Most diagnostic gene testing is done by sequencing specific genes using a traditional DNA sequencing technique known as the Sanger method. When this strategy fails, the search for mutations is sometimes broadened to all of the protein-coding regions of the genome—the exome—or further, to the entire genome. Both approaches have limitations, Walsh says.
“Whole-exome sequencing tends to sample the genome about 30 or 50 times over,” he explains. “But if a mutation is only in five or 10 percent of the cells, then it's only going to be in a very small fraction of the data, and it's hard to separate from the noise. The same is true of Sanger sequencing: it has not been optimized to detect a mutation that's present in a small fraction of the reads.”

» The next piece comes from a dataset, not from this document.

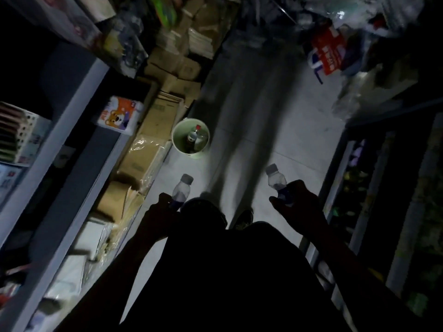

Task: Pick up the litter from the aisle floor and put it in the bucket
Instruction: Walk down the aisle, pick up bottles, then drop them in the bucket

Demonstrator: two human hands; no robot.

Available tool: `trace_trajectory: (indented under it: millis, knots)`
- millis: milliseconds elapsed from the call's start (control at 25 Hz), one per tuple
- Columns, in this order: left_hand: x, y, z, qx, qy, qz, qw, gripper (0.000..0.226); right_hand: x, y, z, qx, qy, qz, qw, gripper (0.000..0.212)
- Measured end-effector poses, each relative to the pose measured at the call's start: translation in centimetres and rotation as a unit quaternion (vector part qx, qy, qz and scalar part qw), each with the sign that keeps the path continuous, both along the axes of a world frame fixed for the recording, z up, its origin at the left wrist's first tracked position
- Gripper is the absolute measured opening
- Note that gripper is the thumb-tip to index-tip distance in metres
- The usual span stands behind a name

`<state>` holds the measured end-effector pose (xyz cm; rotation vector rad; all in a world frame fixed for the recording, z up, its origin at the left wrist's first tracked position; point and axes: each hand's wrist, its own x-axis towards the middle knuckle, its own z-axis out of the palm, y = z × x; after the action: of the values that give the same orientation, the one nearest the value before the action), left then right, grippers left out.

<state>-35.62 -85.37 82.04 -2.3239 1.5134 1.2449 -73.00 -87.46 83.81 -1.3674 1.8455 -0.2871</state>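
Green bucket (191, 136) ahead, hands (161, 207) (297, 200) gripping bottles (181, 190) (278, 182)

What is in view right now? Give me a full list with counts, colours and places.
bucket: one, pale green, on the floor beside the cardboard boxes, bottles inside.
red-capped bottle: one, dark, in the bucket.
clear bottles: two, grey caps, blue labels, one in the left hand, one in the right hand.
cardboard boxes: several, brown, along the left shelf.
tiger pack: one, white and orange, left shelf.
red bag: one, far right.
left hand: grips a bottle.
right hand: grips a bottle.
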Motion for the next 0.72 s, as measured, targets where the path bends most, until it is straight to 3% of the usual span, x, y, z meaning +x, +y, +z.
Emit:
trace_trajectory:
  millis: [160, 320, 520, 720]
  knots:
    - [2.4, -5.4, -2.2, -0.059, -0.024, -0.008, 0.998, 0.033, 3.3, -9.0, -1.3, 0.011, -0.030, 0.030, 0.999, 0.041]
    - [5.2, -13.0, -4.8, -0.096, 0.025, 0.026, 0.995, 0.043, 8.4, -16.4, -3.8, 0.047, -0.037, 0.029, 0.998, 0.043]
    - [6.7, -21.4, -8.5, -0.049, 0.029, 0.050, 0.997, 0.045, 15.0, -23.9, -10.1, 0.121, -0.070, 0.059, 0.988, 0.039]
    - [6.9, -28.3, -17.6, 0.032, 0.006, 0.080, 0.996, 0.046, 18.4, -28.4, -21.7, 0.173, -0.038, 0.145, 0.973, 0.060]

To find the kinds of mutations they were looking for, Walsh's team knew they would have to deepen their search. They devised a strategy in which they would use next-generation sequencing technology to sequence a panel of genes known or suspected to be associated with brain malformations. “We said we'd shoot to sequence them a thousand times over,” Walsh says. “Even if a mutation is only present in five percent of the cells, it will be obvious that it's a mutation, because we'll see that mutation 50 times.”

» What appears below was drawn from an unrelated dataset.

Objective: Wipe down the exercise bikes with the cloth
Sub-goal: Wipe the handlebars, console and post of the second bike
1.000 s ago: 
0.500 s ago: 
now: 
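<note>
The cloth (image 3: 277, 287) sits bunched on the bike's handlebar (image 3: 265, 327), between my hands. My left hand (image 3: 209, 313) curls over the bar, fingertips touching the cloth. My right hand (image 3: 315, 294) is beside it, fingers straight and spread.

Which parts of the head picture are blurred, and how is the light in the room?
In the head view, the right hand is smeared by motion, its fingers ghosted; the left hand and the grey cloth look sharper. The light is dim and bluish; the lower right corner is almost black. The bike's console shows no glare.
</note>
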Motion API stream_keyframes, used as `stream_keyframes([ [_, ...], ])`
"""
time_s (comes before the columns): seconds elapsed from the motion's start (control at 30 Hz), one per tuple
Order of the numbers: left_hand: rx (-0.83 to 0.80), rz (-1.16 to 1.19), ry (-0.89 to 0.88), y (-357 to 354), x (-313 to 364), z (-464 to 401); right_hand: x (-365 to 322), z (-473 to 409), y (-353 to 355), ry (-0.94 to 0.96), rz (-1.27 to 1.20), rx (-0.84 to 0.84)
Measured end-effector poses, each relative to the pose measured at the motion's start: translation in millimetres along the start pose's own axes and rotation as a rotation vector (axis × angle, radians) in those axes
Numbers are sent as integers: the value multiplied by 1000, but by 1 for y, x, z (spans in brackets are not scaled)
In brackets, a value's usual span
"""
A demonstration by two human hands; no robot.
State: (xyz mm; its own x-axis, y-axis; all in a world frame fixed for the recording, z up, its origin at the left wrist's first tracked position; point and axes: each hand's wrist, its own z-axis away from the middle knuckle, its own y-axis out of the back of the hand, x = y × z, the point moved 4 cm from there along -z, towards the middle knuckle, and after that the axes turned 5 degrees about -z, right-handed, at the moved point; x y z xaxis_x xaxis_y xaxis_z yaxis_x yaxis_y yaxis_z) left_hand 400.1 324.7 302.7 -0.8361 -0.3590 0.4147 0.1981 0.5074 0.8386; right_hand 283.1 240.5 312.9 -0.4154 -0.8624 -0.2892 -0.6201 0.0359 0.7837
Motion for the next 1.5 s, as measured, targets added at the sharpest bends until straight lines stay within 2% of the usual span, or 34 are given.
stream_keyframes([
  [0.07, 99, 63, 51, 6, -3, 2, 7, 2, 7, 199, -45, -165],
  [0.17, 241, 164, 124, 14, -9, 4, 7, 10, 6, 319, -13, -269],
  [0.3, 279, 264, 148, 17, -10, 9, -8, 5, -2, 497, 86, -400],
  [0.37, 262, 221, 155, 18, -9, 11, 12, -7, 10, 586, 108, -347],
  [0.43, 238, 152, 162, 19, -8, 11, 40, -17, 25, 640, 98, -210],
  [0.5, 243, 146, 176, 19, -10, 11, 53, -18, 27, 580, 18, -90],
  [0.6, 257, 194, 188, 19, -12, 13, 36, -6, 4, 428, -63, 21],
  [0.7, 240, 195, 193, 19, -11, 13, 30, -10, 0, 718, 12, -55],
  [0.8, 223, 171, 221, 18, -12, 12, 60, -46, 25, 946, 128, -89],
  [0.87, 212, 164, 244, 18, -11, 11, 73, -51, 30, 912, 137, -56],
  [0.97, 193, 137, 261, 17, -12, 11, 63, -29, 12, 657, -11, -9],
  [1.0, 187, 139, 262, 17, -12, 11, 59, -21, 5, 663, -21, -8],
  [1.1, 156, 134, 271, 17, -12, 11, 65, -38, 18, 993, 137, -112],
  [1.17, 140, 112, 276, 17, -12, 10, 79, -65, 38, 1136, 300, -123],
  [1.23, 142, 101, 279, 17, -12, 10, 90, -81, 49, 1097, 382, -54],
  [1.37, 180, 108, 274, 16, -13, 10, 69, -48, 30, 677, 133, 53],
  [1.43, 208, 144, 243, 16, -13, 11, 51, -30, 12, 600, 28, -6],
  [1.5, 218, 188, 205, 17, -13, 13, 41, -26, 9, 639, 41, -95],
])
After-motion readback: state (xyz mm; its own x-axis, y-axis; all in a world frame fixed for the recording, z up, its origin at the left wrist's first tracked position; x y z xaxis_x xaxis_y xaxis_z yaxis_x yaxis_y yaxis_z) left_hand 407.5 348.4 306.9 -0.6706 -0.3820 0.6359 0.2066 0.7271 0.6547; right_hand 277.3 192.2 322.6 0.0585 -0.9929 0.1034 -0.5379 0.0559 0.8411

Jamuar set up a test to screen blood samples from 158 patients whose brain malformations remained unexplained. For each patient, a panel of 14 or 54 genes (depending on the patient's condition) was sequenced hundreds or thousands of times. The design of the panel and sequencing took about 2-3 months to carry out. He then fine-tuned existing bioinformatics algorithms to search for somatic mutations in the sequences. Though the initial sequencing was fast, follow-up validation of potential somatic mutations took additional months because it remains labor-intensive.
In this way, the team uncovered mutations likely to cause disease—either because their role was already known or because they disrupted protein function—in 27 of the 158 patients in their study. Eight of these were somatic mutations, present in just five to 35 percent of the sequenced DNA. Jamuar confirmed these sequencing findings with laboratory experiments in which the patients' DNA was replicated in bacterial cells and analyzed by Sanger sequencing.
“We have a genetic diagnosis. This ends the diagnostic odyssey for these eight individuals,” says Jamuar.
Five of the eight somatic mutations that they identified would never have been found with traditional sequencing methods, the scientists say. “All of the mutations that were present at less than about 15 percent of the reads were completely undetectable by Sanger sequencing,” Walsh says. “One of them had been missed by whole-exome sequencing, as well.”
“The gold standard of clinical diagnosis is Sanger sequencing,” Jamuar adds. “But you're missing a big chunk of patients with mutations in these genes, because you are using a test that's not designed to look for them.”
Now that they have demonstrated their method's sensitivity in detecting somatic mutations, Walsh and Jamuar say medical geneticists should consider using the approach before turning to more costly whole-exome sequencing. Neither offers a single solution for all patients, but their complementary strengths give geneticists a more complete set of tools. “Look deep, and you may find the answer,” says Jamuar.